**WHAT YOU ARE ASKED TO DO:**
Only the lines below starting at the one that contains "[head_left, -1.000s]" and ending at the one that contains "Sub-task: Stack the" are to be reproduced, exactly and with both ends kept.

**PROVIDED DATA:**
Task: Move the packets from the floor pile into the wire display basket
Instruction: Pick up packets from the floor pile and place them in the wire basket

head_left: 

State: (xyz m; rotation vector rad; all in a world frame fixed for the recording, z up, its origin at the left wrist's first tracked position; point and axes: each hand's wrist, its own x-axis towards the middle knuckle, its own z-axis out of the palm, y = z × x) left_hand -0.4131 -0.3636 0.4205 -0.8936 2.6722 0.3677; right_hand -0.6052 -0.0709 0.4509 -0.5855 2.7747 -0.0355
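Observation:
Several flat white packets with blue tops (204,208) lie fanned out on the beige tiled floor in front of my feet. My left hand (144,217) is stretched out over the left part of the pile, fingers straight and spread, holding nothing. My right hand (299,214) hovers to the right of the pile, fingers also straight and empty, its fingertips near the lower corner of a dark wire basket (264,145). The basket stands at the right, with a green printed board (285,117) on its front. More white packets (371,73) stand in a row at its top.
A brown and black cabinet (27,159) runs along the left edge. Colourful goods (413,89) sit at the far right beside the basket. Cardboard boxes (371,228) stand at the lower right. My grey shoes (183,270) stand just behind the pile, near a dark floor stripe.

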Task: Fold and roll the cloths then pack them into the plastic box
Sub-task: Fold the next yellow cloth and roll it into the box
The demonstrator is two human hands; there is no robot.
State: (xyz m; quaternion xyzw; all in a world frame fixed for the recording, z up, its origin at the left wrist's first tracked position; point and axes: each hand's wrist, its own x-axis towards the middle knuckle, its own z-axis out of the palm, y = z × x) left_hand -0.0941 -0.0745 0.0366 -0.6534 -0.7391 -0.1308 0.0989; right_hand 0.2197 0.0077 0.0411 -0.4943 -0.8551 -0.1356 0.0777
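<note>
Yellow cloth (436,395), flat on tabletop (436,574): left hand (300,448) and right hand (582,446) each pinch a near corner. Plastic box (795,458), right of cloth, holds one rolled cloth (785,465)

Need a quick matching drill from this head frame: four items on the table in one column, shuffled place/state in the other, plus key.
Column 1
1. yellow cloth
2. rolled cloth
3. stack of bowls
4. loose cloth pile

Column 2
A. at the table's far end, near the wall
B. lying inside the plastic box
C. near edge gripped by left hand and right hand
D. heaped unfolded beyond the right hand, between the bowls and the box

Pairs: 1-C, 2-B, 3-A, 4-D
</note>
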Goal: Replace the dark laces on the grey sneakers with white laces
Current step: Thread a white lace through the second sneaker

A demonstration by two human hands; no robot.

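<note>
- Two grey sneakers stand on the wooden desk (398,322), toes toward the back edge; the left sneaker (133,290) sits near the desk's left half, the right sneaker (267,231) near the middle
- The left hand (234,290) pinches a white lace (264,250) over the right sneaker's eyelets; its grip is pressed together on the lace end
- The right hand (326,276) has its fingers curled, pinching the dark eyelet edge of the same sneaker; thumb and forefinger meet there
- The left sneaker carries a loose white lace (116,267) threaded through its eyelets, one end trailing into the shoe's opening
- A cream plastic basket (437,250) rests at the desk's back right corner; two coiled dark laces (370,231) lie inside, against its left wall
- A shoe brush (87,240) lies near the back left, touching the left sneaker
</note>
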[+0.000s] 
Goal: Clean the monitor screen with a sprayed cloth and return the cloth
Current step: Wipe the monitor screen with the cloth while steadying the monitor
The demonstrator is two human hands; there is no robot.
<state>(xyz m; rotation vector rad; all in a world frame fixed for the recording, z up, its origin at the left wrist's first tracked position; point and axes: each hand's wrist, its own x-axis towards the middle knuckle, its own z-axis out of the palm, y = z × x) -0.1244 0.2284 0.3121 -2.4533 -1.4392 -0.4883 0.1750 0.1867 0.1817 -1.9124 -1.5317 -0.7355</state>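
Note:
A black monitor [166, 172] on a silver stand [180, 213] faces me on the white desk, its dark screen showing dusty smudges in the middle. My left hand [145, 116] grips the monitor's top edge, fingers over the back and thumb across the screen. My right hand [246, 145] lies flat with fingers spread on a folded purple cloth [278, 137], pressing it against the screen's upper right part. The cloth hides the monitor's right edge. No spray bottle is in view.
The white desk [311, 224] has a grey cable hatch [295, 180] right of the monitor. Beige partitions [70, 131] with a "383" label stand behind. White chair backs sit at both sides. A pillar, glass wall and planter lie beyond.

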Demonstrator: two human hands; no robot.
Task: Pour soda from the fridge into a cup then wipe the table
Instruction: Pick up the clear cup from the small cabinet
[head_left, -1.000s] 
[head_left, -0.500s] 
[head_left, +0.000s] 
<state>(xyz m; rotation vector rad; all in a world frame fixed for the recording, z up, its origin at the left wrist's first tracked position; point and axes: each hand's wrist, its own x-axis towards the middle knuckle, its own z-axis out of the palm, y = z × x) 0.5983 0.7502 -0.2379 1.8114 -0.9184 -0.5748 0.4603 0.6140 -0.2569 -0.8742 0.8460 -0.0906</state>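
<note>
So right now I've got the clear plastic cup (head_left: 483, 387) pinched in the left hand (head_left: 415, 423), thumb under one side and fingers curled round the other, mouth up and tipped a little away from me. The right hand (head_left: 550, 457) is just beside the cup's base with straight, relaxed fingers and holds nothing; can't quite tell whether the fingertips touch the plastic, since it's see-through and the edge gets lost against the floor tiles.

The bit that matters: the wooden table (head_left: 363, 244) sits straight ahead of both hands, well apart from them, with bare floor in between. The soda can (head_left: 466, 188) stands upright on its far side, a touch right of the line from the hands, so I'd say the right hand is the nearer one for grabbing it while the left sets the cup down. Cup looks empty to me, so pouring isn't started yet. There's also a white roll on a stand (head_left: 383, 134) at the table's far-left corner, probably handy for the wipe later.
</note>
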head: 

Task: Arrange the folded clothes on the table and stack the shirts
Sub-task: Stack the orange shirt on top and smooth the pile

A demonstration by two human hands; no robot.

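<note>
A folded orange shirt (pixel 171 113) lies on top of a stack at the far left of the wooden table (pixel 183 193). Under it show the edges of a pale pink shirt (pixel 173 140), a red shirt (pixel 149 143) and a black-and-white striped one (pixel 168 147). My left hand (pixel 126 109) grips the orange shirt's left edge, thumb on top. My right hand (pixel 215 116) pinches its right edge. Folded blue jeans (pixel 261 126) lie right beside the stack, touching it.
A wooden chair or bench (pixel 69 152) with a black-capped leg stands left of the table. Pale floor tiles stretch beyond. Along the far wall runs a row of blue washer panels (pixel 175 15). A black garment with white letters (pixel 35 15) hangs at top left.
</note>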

**RESPONSE AREA:**
[head_left, -1.000s] 
[head_left, -0.500s] 
[head_left, +0.000s] 
<state>(xyz m; rotation vector rad; all in a world frame fixed for the recording, z up, its origin at the left wrist's first tracked position; point and axes: each hand's wrist, its own x-axis towards the middle knuckle, its own z-axis out of the palm, y = z × x) 0.5983 0.7502 -0.2379 1.8114 -0.9184 -0.5748 0.4603 0.6140 -0.2569 -0.8742 0.8460 -0.0906</state>
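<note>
So right now I've got the clear plastic cup (head_left: 483, 387) pinched in the left hand (head_left: 415, 423), thumb under one side and fingers curled round the other, mouth up and tipped a little away from me. The right hand (head_left: 550, 457) is just beside the cup's base with straight, relaxed fingers and holds nothing; can't quite tell whether the fingertips touch the plastic, since it's see-through and the edge gets lost against the floor tiles.

The bit that matters: the wooden table (head_left: 363, 244) sits straight ahead of both hands, well apart from them, with bare floor in between. The soda can (head_left: 466, 188) stands upright on its far side, a touch right of the line from the hands, so I'd say the right hand is the nearer one for grabbing it while the left sets the cup down. Cup looks empty to me, so pouring isn't started yet. There's also a white roll on a stand (head_left: 383, 134) at the table's far-left corner, probably handy for the wipe later.
</note>
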head: 

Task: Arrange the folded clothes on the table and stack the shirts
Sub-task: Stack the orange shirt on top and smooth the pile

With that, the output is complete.